■ **Description of the task**
Give back the full listing exactly as it appears below.

======

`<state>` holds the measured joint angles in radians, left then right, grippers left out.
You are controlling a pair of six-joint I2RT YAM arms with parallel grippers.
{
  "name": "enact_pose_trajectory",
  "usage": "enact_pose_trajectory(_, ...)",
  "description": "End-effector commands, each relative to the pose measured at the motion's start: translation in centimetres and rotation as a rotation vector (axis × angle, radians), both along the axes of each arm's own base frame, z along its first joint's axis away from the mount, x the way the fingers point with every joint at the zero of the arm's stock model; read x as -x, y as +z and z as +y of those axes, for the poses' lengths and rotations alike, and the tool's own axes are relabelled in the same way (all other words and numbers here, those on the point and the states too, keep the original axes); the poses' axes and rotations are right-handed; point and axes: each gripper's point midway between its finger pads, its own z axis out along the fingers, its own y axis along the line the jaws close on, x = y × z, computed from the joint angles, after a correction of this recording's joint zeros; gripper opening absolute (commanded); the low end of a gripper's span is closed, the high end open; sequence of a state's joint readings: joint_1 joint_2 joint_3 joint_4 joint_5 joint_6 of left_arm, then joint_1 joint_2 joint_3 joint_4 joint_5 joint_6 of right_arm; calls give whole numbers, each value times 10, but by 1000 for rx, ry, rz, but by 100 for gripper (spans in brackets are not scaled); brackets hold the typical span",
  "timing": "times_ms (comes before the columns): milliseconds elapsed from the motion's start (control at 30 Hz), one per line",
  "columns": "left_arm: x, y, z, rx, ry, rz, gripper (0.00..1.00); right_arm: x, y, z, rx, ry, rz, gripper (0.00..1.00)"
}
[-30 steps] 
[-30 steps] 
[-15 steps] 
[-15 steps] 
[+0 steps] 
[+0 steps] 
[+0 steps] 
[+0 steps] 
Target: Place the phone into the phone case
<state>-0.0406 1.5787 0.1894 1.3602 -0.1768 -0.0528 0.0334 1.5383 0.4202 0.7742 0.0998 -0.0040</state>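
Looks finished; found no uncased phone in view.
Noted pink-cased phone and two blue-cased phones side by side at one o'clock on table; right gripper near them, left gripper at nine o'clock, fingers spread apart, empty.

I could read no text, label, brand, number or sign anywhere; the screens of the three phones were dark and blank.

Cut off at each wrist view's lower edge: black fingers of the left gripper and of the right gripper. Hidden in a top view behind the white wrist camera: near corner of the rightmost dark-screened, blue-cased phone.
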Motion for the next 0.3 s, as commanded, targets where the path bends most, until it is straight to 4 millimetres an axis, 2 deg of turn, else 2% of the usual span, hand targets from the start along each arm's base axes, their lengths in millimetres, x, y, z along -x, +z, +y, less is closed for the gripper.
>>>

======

■ **Answer space**
`<state>` holds the measured joint angles in radians, left then right, grippers left out.
You are controlling a pair of six-joint I2RT YAM arms with parallel grippers.
{
  "name": "enact_pose_trajectory",
  "usage": "enact_pose_trajectory(_, ...)",
  "description": "End-effector commands, each relative to the pose measured at the motion's start: translation in centimetres and rotation as a rotation vector (axis × angle, radians), both along the axes of each arm's own base frame, z along its first joint's axis away from the mount, x the way the fingers point with every joint at the zero of the arm's stock model; read x as -x, y as +z and z as +y of those axes, for the poses' lengths and rotations alike, and the tool's own axes are relabelled in the same way (all other words and numbers here, those on the point and the states too, keep the original axes); the poses' axes and rotations are right-handed; point and axes: each gripper's point midway between its finger pads, its own z axis out along the fingers, its own y axis along the line the jaws close on, x = y × z, computed from the joint angles, after a correction of this recording's joint zeros; gripper opening absolute (commanded); the low end of a gripper's span is closed, the high end open; sequence of a state's joint readings: joint_1 joint_2 joint_3 joint_4 joint_5 joint_6 of left_arm, then joint_1 joint_2 joint_3 joint_4 joint_5 joint_6 of right_arm; calls give whole numbers, each value times 10, but by 1000 for rx, ry, rz, but by 100 for gripper (spans in brackets are not scaled); brackets hold the typical span",
  "timing": "times_ms (comes before the columns): milliseconds elapsed from the motion's start (control at 30 Hz), one per line",
  "columns": "left_arm: x, y, z, rx, ry, rz, gripper (0.00..1.00); right_arm: x, y, z, rx, ry, rz, gripper (0.00..1.00)"
}
[-30 steps] 
[-30 steps] 
[-15 steps] 
[-15 steps] 
[+0 steps] 
[+0 steps] 
[+0 steps] 
[+0 steps] 
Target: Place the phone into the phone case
<state>-0.0406 1.5787 0.1894 1.3602 -0.1768 -0.0528 0.0334 1.5383 0.4202 0.7742 0.0998 -0.0040</state>
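Looks finished; found no uncased phone in view.
Noted pink-cased phone and two blue-cased phones side by side at one o'clock on table; right gripper near them, left gripper at nine o'clock, fingers spread apart, empty.

I could read no text, label, brand, number or sign anywhere; the screens of the three phones were dark and blank.

Cut off at each wrist view's lower edge: black fingers of the left gripper and of the right gripper. Hidden in a top view behind the white wrist camera: near corner of the rightmost dark-screened, blue-cased phone.
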Motion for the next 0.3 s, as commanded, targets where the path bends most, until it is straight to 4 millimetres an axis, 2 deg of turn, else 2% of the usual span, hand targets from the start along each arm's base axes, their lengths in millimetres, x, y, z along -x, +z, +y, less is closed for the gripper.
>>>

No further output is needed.